Indivíduo versus adaptação social = crise
No campo profissional, psicologicamente e sociologicamente importante para a integração identitária do indivíduo na sociedade ocidental, o jovem Leonel foi servidor-efetivo da Bhtrans (autarquia do município de Belo Horizonte) nos inícios de 2000 (?!), numa época na qual os seus amigos poetas amargavam o desemprego, sendo ele sempre generoso nas contas de bar, nas esmolas a pedintes e, evidente, nas passagens de ônibus! Parecia emprego razoável, mas Leonel, talvez num misto de tédio, estafa e ímpeto de voo, pediu exoneração do cargo. A sua acomodação profissional, se assim podemos dizer, se deu alguns anos depois, no comércio varejista e atacadista. Houve, porém, interregnos até Leonel chegar ao comércio, quando ele tentou algum sustento com os seus poemas; criou uma editora caseira e confeccionou os seus próprios livros, vendendo-os nas ruas, principalmente em frente ao Palácio das Artes, em BH.
Entre meados de 2008 a meados de 2010, fiz um estágio, durante o período vespertino, na Rua Tupis, no Centro de BH. Parte desse período coincidiu com as vendas do poeta em frente ao PdA, de forma que, às vezes, eu me encontrava com ele após o expediente de ambos, a fim de colóquio ou convite para algum evento, mas nos conhecíamos desde antes, sobremaneira dos saraus do Parque Lagoa do Nado e dos “Uivos na Noite” (Centro Cultural São Bernardo). Leonel participou por duas vezes (2005 e 2006) do projeto “Terças Poéticas”, sob a curadoria do poeta Wilmar Silva, nos ditos jardins internos do PdA, numa dessas ocasiões, a sua família compareceu. Participou do projeto “Poesia na Praça Sete” (2010), do casal de poetas Rogério Salgado e Virgilene Araújo. O menino fazia estrada e currículo. 
Houve um período límbico, porém, que não sei precisar no tempo, no qual o nosso poeta, talvez frustrado com as dificuldades e limitações das vendagens nas ruas como modo de vida, fez recuo estratégico e ‘suspendeu’ a sua faceta de poeta, enfatizando outra faceta sua, a de empreendedor, circunstância que eu aferi no seu Facebook (rede social da Internet), quando ele trocou o seu perfil de “Poeta Leonel Ferreira” para “Empresário Leonel Ribeiro”, manipulando sobrenomes conforme o estado psíquico vivido.
Ora, todo ser humano passa por crises de identidade, algo comum e recorrente; o artista, então, sofre muito com isso, entre as ingratas artes e a adaptação a uma sociedade que cobra resultados práticos e materiais. Eu não via problema algum nele querer ganhar dinheiro, só não entendia que, para isso, ele precisasse, necessariamente, negar o seu talento de poeta. Foi quando, sentido a sua ausência e empático com a sua situação, escrevi um poema intitulado “A um poeta cósmico”, dedicado a ele, datado de fevereiro de 2008. Eis o poema:

Ó poeta cósmico dos Camargos caminhos,
hedonista dos prazeres femininos e arauto do saraus enluarados,
tu que tens dentro a festa, dândi suburbano das sociais vestes,

Ó poeta da religação, monge sem religião, difusor de espiritualidades indecifráveis,

Andarilho da geração castrada, preocupando mãe e namorada.
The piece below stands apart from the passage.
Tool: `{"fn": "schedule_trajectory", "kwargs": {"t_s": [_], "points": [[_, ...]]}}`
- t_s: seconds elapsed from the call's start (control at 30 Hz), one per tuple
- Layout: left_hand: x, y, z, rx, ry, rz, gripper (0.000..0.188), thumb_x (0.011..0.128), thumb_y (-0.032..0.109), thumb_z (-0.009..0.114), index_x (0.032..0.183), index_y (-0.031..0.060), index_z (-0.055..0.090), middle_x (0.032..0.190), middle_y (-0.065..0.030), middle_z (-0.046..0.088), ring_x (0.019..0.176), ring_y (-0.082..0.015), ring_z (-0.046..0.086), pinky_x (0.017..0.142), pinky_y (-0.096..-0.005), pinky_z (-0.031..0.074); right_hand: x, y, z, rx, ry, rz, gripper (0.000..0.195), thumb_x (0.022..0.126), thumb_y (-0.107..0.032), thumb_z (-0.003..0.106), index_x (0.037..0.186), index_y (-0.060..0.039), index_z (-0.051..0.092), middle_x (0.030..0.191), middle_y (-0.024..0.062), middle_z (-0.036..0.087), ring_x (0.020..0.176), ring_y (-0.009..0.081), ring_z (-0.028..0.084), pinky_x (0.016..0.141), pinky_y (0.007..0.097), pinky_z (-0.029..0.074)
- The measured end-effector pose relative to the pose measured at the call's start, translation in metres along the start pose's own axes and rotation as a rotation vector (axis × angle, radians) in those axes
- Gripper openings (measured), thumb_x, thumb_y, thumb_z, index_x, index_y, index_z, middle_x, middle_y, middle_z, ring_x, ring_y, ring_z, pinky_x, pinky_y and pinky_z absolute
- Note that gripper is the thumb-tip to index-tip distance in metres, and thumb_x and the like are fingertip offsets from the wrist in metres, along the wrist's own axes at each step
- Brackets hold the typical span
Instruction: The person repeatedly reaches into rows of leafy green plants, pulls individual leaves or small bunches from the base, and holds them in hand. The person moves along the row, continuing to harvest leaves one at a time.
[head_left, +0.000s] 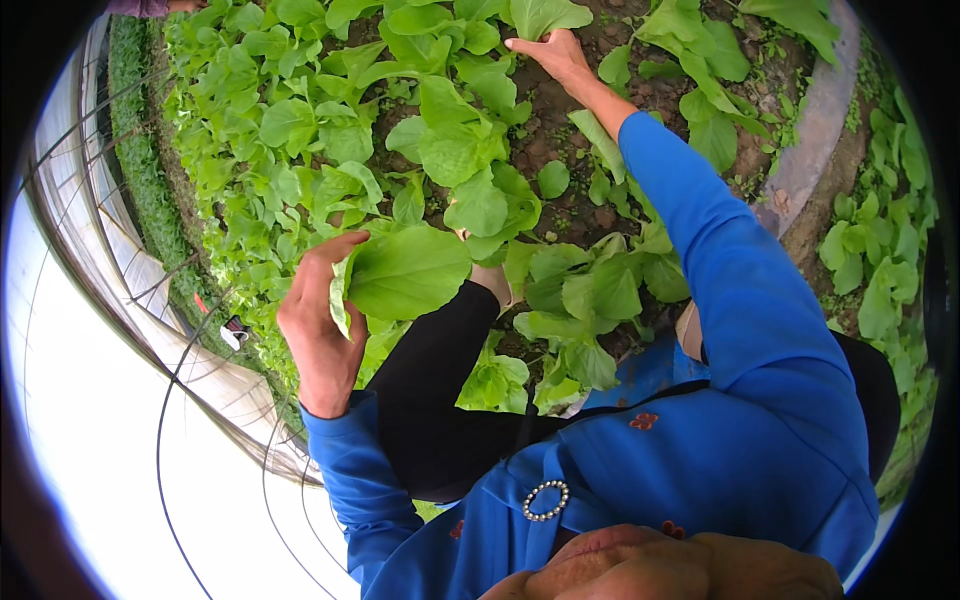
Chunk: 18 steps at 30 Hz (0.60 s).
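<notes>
My left hand (322, 322) is curled round broad green leaves (411, 271) of a leafy vegetable, raised above my knee at the picture's left; its fingertips are partly behind the leaves. Far forward, my right hand (555, 56) reaches down among the plants. Its thumb points left, below a wide pale-green leaf (550, 15), and that leaf hides the other fingers, so their grip cannot be made out. Leafy plants (457, 142) grow in the brown soil (544, 105) between the two hands, and more plants (600, 281) stand close before my legs.
Dense leafy greens (289, 124) cover the left side. A grey strip (814, 127) curves along the bed at right, with more plants (877, 247) beyond. Plastic sheeting (142, 262) on thin hoops borders the left. Another person's purple sleeve (139, 7) shows at the top left.
</notes>
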<state>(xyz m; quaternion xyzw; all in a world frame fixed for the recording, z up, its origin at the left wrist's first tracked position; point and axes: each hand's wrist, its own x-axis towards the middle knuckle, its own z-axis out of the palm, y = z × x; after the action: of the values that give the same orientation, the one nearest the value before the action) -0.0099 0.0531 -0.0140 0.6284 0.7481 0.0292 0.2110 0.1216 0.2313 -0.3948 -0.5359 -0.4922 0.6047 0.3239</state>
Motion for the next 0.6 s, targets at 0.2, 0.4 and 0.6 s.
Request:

Onde andas Leonel que não mais presenteia a vida literária,
de convenientes contatos, chão de ovos, mas de tua raça laia,
foram-te maus amigos tal gente desencontrada?

Ó poeta dos adjetivos, onde andas nessa vida de estrada?
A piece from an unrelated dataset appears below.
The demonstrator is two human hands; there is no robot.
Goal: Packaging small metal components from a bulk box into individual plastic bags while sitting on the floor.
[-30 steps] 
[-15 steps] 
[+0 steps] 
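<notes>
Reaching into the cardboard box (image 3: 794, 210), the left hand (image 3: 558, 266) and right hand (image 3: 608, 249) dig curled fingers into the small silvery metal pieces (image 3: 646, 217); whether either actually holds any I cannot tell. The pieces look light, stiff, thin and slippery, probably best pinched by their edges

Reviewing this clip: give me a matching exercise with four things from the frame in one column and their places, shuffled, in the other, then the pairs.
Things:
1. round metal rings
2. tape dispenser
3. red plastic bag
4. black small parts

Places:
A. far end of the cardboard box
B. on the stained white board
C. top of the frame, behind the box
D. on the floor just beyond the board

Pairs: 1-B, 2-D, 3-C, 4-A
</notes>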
Nós que quando nos encontrávamos, sempre oportunamente, nos festejávamos?

Ainda escreves? Ou encontrou material melhor para despejar tua pulsão?

Ou encontrou de fato a felicidade? (A escrita contenta, mas sei que para ti não bastava).

Era boa tua companhia com nossa turma nas madrugadas, nas caminhadas errantes a procura de nadas, encantos que nos enchiam curando cotidianos enfados, mas, agora, ausente, registro tua falta...    

Ó poeta verborrágico de sorriso largo, vislumbrado por tudo e festeiro do asfalto...  

Onde está tua verve que enchia o ar de palavras?

Tu, caminhante de beiras de autoestradas, viajante solitário em busca de amadas,

Tu que tens o senso do divino, duvidando das letras, desencantando da gentalha...

Ó leitor de Cruz e Souza e autor das ressonâncias do ocaso que esbravejava seus versos às faces enfastiadas, onde andas, num mosteiro ou nas praças abandonadas?

Tu, perseguidor da transcendência, encontraste-a? Descobriste-a na imanência?

Tu, ausente, tens o lugar assegurado, no assento, no tablado, tu, poeta cósmico!   

“Um poeta ressuscitado”
Após a leitura do poema, Leonel retomou o seu anterior perfil no Facebook e, mais importante do que isso, ele reassumiu a sua faceta de poeta! Em momentos de descontração entre comuns, já galhofei que “ressuscitei Leonel”, em tom espirituoso, para graça geral. Era uma forma bem humorada que encontrei para aliviar um assunto deveras doloroso.
Quem não passou por crises de identidade, por fases de indecisão ou mesmo pela sensação de estar perdido na vida? Por eu ter passado por crises do gênero, sou empático às alheias. Um dia, ainda componho um poema que sirva de cura terapêutica aos perdidos na vida, de forma que, ao fim da leitura, o leitor encontre-se e pacifique-se, de preferência, por muitíssimo tempo (leiam “Oração de mim mesmo”, de minha autoria).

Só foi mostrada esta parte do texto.